Partner Profile : Meet Buck Brand Organic Citrus

Partner Profile : Meet Buck Brand Organic Citrus

There are two origin stories behind Buck Brand Organic Citrus. One story is that a young buck discovered a small piece of land in Porterville, a city near the Tule River in San Joaquin Valley. He met a lost doe and love was in the air. The pair settled down and planted citrus trees known far and wide for their unique flavors. 

The second story is that Lisle and Mary Lou Babcock bought a plot of land on a perfect hillside in Porterville in the late 1980s. They were guided by the thrill of great flavor, not quantity, and over the years developed a cult-like following for their specialty citrus.

Both stories lead to the same place: a 250-acre farm that grows some of the most interesting varieties of citrus we’ve ever seen. We’re excited to partner with Buck Brand Organic Citrus to bring you eye-popping citrus varieties like caviar limes, Satsuma mandarins, Lou Lou navel oranges, and more. 

An heirloom with a story

Frog Hollow Farm looks for partner farms that share our commitment to organic production and our love of great flavor. And Buck Brand has a great story with roots that go back more than 140 years in California agricultural history. 

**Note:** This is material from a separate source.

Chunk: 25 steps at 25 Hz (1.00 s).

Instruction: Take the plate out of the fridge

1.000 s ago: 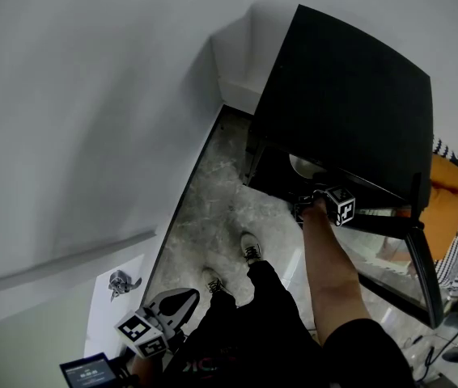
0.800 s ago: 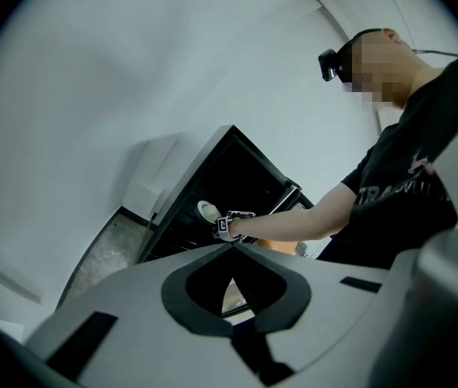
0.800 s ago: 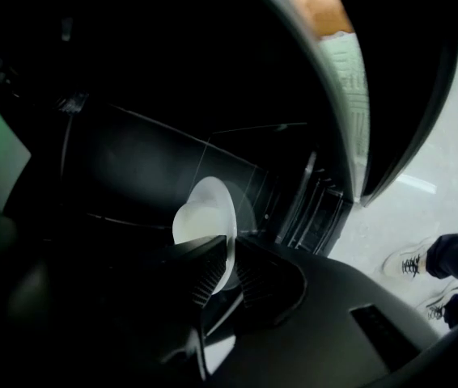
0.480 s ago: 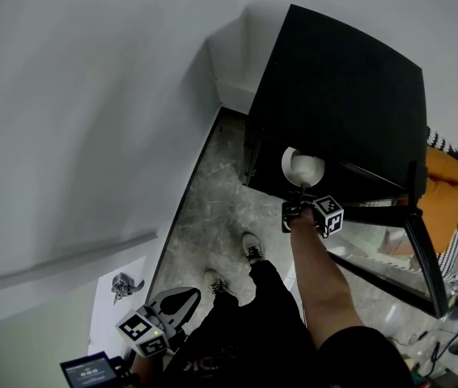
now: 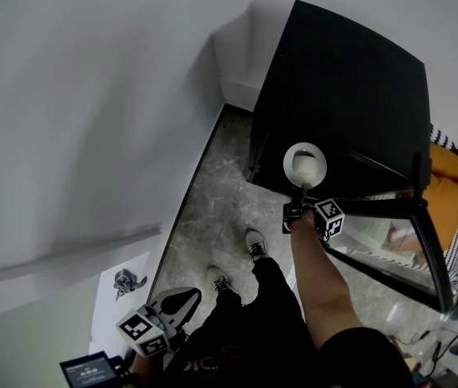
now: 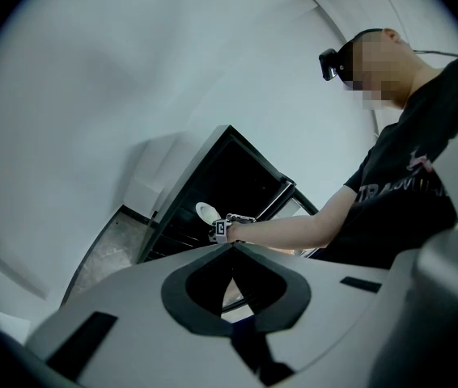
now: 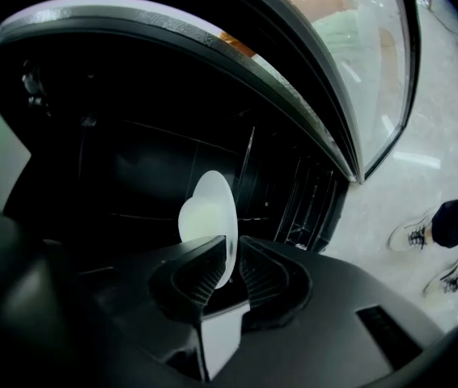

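The lower rim of the round white plate (image 7: pixel 210 212) is hidden between the dark jaws of your right gripper (image 7: pixel 229 253), so you cannot see how deep the grip reaches. The inside of the black fridge (image 7: pixel 116 160) is too dark to make out clearly. In the head view, the bottom edge cuts off a dark device with a small screen (image 5: pixel 90 371) near your left gripper (image 5: pixel 182 299). The right edge crops an orange object (image 5: pixel 455 186) beside the fridge.

Bare indoor room — white walls (image 5: pixel 91 95), marbled floor (image 5: pixel 213 208), black glass-door fridge (image 5: pixel 342 79)
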### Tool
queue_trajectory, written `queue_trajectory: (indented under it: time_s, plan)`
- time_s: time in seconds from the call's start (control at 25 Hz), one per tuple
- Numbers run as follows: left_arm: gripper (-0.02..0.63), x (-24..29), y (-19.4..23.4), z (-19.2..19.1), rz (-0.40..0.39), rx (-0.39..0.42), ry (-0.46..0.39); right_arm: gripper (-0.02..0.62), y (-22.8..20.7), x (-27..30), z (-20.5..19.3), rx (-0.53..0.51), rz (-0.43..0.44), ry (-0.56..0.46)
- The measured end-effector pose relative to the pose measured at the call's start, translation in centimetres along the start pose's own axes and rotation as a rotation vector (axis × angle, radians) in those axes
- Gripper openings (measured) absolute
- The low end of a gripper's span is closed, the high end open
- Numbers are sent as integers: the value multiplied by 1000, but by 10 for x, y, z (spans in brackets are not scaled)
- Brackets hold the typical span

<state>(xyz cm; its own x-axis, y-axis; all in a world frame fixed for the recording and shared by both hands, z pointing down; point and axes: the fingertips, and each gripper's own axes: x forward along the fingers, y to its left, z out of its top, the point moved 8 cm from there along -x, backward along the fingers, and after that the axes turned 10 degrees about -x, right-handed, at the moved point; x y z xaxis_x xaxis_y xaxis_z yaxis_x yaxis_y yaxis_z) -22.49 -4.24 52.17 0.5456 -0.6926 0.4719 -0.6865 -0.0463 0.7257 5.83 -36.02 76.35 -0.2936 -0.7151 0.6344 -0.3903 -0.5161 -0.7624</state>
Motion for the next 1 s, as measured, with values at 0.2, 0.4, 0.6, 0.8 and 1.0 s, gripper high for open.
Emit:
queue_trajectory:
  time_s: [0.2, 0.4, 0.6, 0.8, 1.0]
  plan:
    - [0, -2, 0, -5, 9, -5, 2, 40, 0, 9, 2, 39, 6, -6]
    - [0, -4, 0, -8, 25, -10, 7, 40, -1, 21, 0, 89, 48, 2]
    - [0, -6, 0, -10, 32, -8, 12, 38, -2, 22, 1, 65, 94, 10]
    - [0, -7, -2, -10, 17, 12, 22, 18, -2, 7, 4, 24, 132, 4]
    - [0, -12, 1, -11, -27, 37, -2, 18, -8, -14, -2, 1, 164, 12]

In the 1870s, suffragist and horticulturist Eliza Tibbets was living in Riverside, CA. She wrote to the USDA in Washington, D.C., and requested two grafts of the super-sweet Brazilian navel orange tree that they had received. The USDA obliged and Tibbets planted the grafts, which flourished in Riverside. Word spread about Tibbet’s exceptional navel oranges, which helped put California on the citrus-growing map. 

In the 1880s, cuttings from Tibbets’ navel orange trees were planted on the Porterville land that Babcock would buy nearly 100 years later. When Babcock started farming here, the land was covered with these old-growth heirloom navel trees. Buck Brand tells us that all California navels are related to Tibbets’ original grafts, but only a few of the original, old-stock trees remain. Market trends have shifted over the years, and farmers have planted larger, less flavorful varieties. Weather, drought and age also played a role in the heirloom’s demise. 

So, as you can see, a Buck Brand heirloom navel orange is a little piece of California history. And a rare treat.

Experimenting with varieties

But Babcock was never interested in producing vast quantities of the same fruit. He wanted to experiment! Today, the ranch grows 40 varieties, inspired by the Babcock’s love of tasting and experimentation. Babcock grafted one of the varietals, the Lou Lou navel orange, off the original old-stock trees that trace their lineage to Tibbets’ early trees. Babcock named the Lou Lou navel orange after his wife – and how sweet it is! Lou Lou navel oranges generally have higher brix levels and they’re ready for harvest a few weeks earlier than Buck Brand’s Heirloom Navel or Navel Oranges. We look forward to the arrival of these incredible Navels every year. 

Another popular Buck Brand variety is the TDE – temple, dance, and encore – also known as the triple-crossed mandarin. We’re told that Buck Brand followers rave about this varietal, which is not commercially grown because the heavy thorns on the trees can damage the fruit.  We are excited to share this delicious variety with you. 

A special microclimate

Buck Brand’s hillside location is known for providing a unique microclimate that is ideal for growing citrus. Many citrus farmers use wind machines during the colder months to keep the fruit warm. But Buck Brand doesn’t require wind machines because of where it’s situated. It’s a little warmer there throughout the year.

And Buck Brand treats their fruit with care, just like we do. All of their citrus varieties are harvested by hand. And some varieties – like the TDE mandarins – are harvested into smaller containers because they’re very special and delicate. 

Know where to look 

Buck Brand doesn’t sell direct to consumers, they only sell to partners, like Frog Hollow Farm. That means you may need to go “Buck huntin’” to find their specialty and heirloom varieties unless you find them in our CSA boxes or via delivered nationwide.  We are excited for you to try some new flavors this season!